En 117, toute la (Grande-) Bretagne est soumise à Rome. Toute la (Grande-) Bretagne ? Non ! Car au nord de l’île, les Pictes résistent à l’envahisseur. Non pas en l’affrontant de face, mais en le harcelant dans une longue et coûteuse guérilla. Quintus Dias, jeune officier romain, se morfond ainsi depuis près de deux ans dans un fort reculé, lorsqu’une nuit sa garnison est attaquée par surprise et massacrée. Prisonnier des Pictes, il parvient à s’échapper et se joint à la Neuvième Légion commandée par Titus Flavius Virilus. La présence dans la région de ce prestigieux centurion signifie que Rome a décidé d’en finir une fois pour toutes avec les barbares du nord. Pourtant, victimes d’une trahison, les 3.000 hommes du corps expéditionnaire se font tailler en pièces au cours d’une embuscade. Seul Dias et six compagnons réchappent au désastre. Naguère fiers soldats de l’Empire, désormais proies apeurées, ils se retrouvent traqués par d’impitoyables ennemis dont ils doivent traverser le pays s’ils veulent rentrer chez eux.

Dire que « Centurion » n’est pas « Gladiator », c’est enfoncer une porte ouverte. Certes, il y a d’évidentes ressemblances entre ces deux films, tant dans le scénario – le soldat sacrifié aux intrigues politiques – que dans la mise en scène des batailles en forêt contre des sauvages blonds hirsutes. Tous deux sont de plus-des-péplums, ce genre qui fait aisément de l’Antiquité une surface de projection pour des questionnements contemporains. Sorti peu avant l’élection de George W. Bush comme président des Etats-Unis, « Gladiator » évoquait le délitement d’une grande démocratie impériale au moment où un empereur débile (au sens étymologique du terme?) prenait la succession de son père. Quant à « Centurion », on peut y lire un parallèle avec les guerres d’Irak et d’Afghanistan : une armée professionnelle, lourdement armée, embourbée dans un conflit sans fin face à un adversaire inférieur sur le papier, insaisissable sur le terrain.

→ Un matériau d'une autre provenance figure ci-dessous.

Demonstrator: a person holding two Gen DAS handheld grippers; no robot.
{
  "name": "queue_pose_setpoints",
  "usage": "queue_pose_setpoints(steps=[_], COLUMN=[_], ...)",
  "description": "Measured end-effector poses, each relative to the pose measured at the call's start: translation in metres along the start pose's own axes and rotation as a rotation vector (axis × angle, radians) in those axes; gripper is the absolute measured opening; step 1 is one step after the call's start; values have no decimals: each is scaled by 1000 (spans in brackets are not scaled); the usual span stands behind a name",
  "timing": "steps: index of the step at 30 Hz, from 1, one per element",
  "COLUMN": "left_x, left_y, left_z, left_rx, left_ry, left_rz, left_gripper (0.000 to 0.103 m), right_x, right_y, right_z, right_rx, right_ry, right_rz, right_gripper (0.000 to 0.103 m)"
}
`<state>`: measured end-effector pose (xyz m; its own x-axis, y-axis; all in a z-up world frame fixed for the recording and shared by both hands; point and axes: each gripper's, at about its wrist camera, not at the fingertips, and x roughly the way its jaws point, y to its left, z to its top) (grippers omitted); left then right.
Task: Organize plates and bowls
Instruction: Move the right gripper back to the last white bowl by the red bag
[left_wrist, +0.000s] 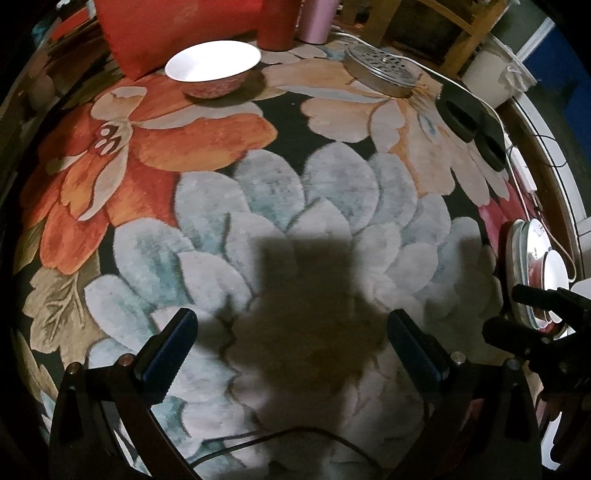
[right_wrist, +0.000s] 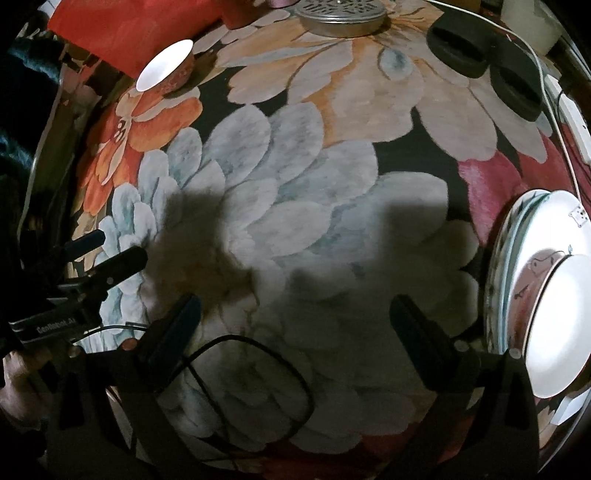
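One bowl (left_wrist: 213, 66), white inside with a reddish patterned outside, stands upright on the far left part of the flowered cloth (left_wrist: 295, 192), just in front of a red cushion (left_wrist: 177, 26). One stack of plates (right_wrist: 546, 295) lies at the right edge: glossy white, round, at least three rims countable, a smaller plate on top. One round metal tin (left_wrist: 382, 72) with a perforated lid sits far centre; two black round pads (left_wrist: 471, 122) lie to its right, with a white cable running past. Left gripper (left_wrist: 291, 343): fingers spread wide, released, nothing between them. Right gripper (right_wrist: 295, 321): likewise spread, empty, just left of the plates. Cloth looks plush, matte.
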<state>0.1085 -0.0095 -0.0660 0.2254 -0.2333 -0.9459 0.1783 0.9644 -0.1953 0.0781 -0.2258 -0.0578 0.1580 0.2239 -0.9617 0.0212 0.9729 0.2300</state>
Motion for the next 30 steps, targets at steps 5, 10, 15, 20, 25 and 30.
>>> queue_pose_setpoints(steps=[5,10,15,20,25,30], left_x=[3,7,11,15,22,27], left_y=[10,20,30,41,54,67], left_z=[2,2,2,1,1,2], left_rx=[-22,-43,-64,-89,-116,-145], left_ry=[-3,-4,-4,-7,-10,-12], left_rz=[0,0,0,-1,-2,-1], left_gripper=[102,102,102,102,102,102], right_x=[6,12,17,23,31,39], right_y=[6,8,12,20,29,39], right_z=[1,2,5,11,15,20], right_rx=[-16,-20,-23,-41,-60,-68], right_ry=[12,24,33,36,42,51], right_rz=[-4,-14,-18,-21,-26,-24], right_gripper=[103,103,103,103,103,103])
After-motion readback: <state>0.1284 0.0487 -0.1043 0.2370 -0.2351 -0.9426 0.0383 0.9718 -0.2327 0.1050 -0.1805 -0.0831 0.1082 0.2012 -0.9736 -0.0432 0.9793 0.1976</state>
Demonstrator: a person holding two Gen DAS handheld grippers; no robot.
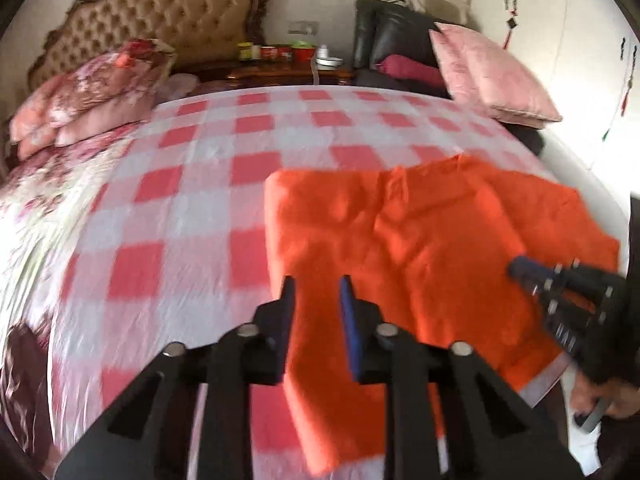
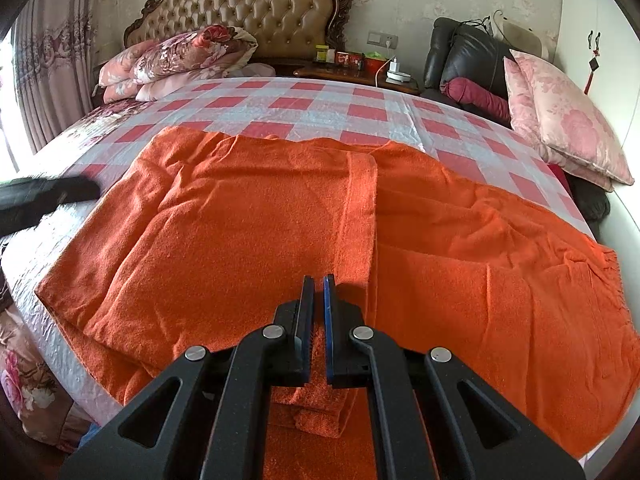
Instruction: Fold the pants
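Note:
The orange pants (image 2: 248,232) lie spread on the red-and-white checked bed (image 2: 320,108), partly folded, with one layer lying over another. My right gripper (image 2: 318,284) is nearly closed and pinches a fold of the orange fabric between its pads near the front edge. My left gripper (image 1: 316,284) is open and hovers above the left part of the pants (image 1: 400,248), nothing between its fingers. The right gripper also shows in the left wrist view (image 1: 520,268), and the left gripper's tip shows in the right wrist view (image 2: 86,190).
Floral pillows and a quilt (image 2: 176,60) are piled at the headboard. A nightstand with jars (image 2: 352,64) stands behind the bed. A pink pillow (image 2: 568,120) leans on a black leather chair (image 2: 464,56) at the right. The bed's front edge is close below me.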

« Gladiator » est toutefois un spectacle à gros budget, qui culmine dans des scènes de combat épiques dans un Colisée reconstitué à grands coups d’effets spéciaux, alors que « Centurion » est une sorte de huis-clos? en plein air. Un peu à la manière de la « 317e Section », de Pierre Schoendoerffer, film avec lequel la comparaison est la plus pertinente. Neil Marshall fait des espaces sauvages de l’Ecosse, qu’il sait admirablement filmer, ce lieu implacable qui broie les individus. C’est là finalement son sujet : la vulnérabilité des corps. La chaire malmenée par le climat, tranchée par le fer, explosée à la hache ou déchirée par les loups. Il est dès lors troublant de retrouver Michael Fassbender, le fantastique interprète de Bobby Sands dans « Hunger », au milieu de cette autre fresque sur la souffrance, le combat et la fugacité de la vie. Les fans de la série « Sur écoute » retrouveront aussi avec plaisir Dominic West dans le rôle de Virilus.

Toutefois, Neil Marshall a essayé de ne pas trop en rajouter dans la celtitude mystico-kitsch. Non, il a opté pour une réalisation aussi brute et minérale que ses paysages calédoniens. Mais voilà, il en va du scénario comme de la chaire, il a ses faiblesses, s’étiole peu à peu, s’essouffle par moments dangereusement et est à peine revigoré par une romance qui fond brusquement sur le spectateur engourdi au bout des deux tiers du film. Alors oui, parfois, ce manque de rythme et de cap en milieu austère le rend aussi déprimant qu’une longue journée pluvieuse dans les Highlands, avec de la panse de brebis bouillie au déjeuner.